» Work item: Go through the listing below and gather every line with the word "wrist".

» Collected data:
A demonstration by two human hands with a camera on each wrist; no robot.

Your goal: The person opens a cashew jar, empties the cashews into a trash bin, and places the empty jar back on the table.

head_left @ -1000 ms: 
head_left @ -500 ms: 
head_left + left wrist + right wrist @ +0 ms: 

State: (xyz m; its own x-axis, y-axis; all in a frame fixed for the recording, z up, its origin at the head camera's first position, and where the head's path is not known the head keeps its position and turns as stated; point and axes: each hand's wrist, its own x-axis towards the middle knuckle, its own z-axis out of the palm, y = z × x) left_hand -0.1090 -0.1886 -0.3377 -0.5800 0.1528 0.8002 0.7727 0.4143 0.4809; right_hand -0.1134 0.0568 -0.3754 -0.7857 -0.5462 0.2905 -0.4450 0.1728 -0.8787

» Response to this task:
A demonstration by two human hands with a camera on each wrist; no robot.
head_left + left wrist + right wrist @ +0 ms: 
State: (xyz m; its own x-axis, y-axis; all in a frame fixed for the recording, z up, its origin at the head camera's first position, and where the head's path is not known the head keeps its position and turns as stated; point and axes: each hand's wrist, its own x-axis towards the middle knuckle, its own z-axis out of the palm, y = z × x) left_hand -0.1090 -0.1886 -0.3377 -0.5800 0.1528 0.8002 0.7727 0.4143 0.4809; right_hand -0.1134 0.0568 -0.3754 -0.7857 -0.5462 0.2905 -0.4450 0.1728 -0.8787

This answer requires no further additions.